- THE PROBLEM:
For the copy, please give all of the data again exactly and leave the pictures out.

◇ ◇ ◇ ◇ ◇ ◇ ◇

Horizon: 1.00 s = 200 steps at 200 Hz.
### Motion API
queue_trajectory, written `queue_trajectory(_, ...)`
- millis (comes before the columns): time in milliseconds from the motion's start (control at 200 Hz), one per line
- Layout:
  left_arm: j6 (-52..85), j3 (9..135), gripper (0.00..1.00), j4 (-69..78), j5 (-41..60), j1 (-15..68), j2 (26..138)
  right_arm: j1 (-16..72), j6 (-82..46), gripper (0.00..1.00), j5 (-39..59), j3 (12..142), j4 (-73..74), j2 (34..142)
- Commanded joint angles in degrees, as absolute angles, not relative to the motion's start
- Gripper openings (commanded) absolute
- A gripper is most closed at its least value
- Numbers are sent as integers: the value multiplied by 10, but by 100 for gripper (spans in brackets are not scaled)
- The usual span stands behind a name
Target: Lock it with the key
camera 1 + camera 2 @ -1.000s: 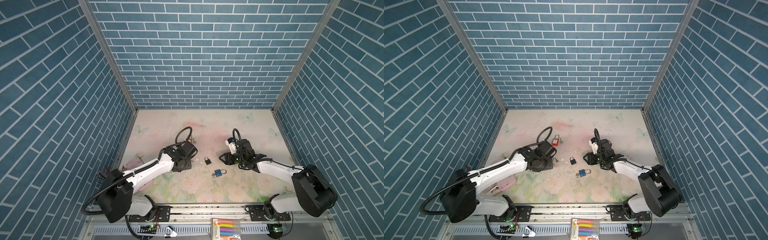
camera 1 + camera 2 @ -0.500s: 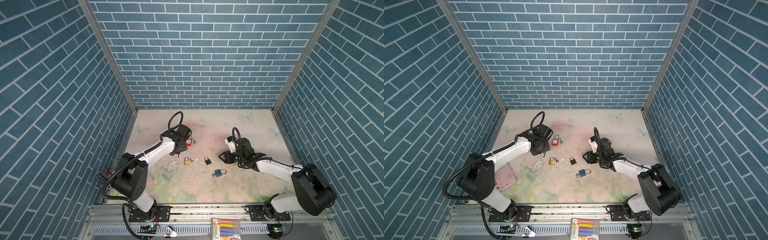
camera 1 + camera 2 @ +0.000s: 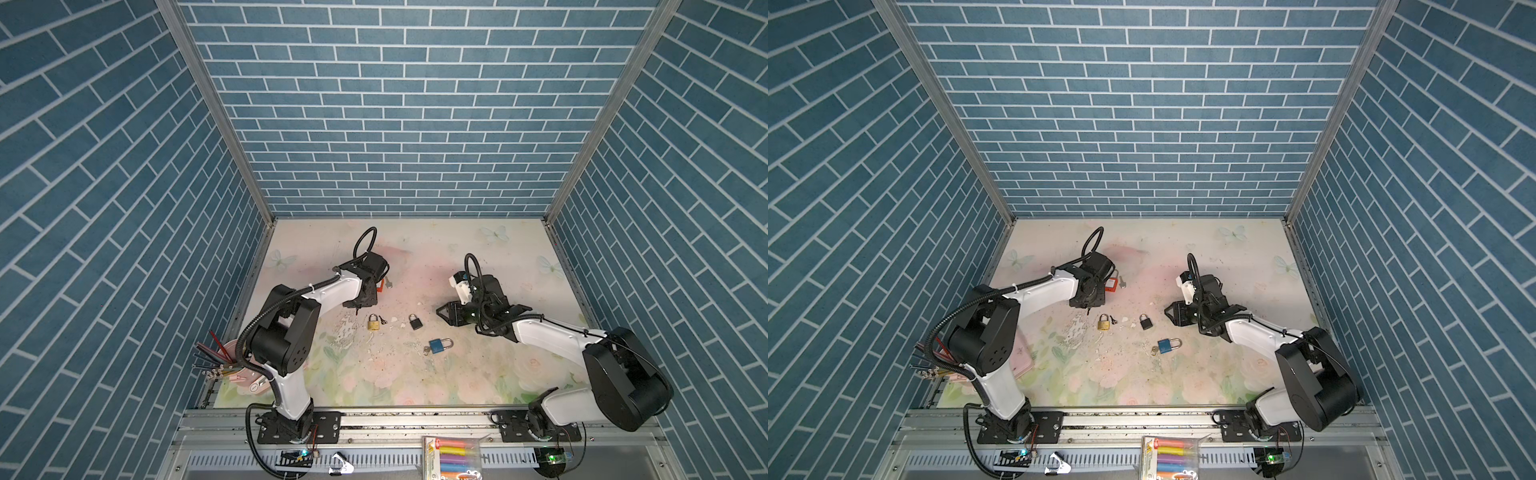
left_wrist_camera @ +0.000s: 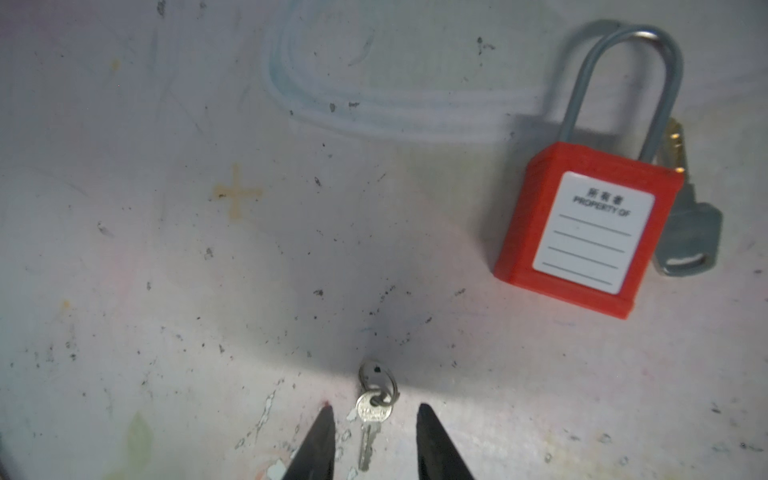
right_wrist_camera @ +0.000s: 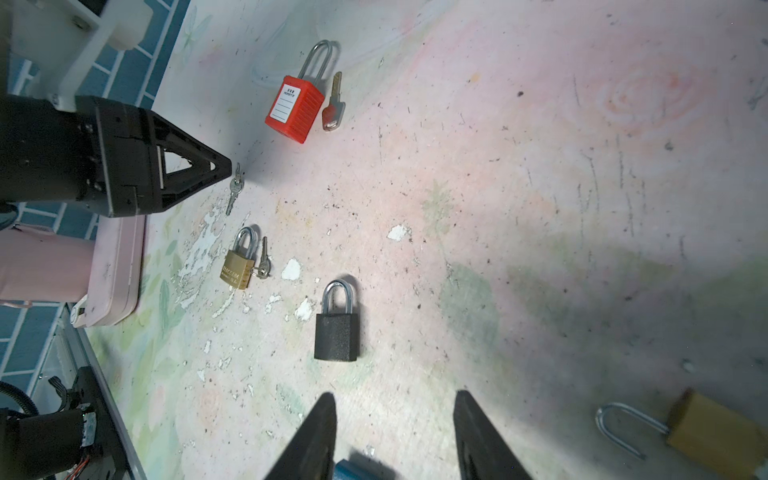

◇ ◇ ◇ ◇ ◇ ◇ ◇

- ANSWER BOX:
Horizon: 1.00 s = 200 steps at 200 Hz.
### Motion API
queue_trajectory, written `queue_trajectory(_, ...)`
- millis (comes before the columns): time in milliseconds from the motion's start (control at 200 Hz), one per line
- Layout:
  left_arm: j6 (-52..85), j3 (9..135), gripper (0.00..1.00), j4 (-69..78), j5 (-41..60), j1 (-15..68), j2 (26..138)
  right_arm: j1 (-16..72), j6 (-82..46), gripper (0.00..1.00), j5 (-39..59), j3 (12..142), j4 (-73..74), j2 (34..142)
- Commanded joint angles in degrees, as absolute angles, not relative to the motion's start
- Gripper openings (commanded) absolute
- A gripper is most closed at its least value
- Numbers are sent as integers: the value multiplied by 10, but by 100 for gripper (spans in brackets are not scaled)
- The usual span stands behind a name
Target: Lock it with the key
camera 1 + camera 2 @ -1.000s: 
camera 1 + camera 2 @ -0.500s: 
camera 1 + camera 2 @ +0.000s: 
left_wrist_camera @ +0.000s: 
right_wrist_camera @ +0.000s: 

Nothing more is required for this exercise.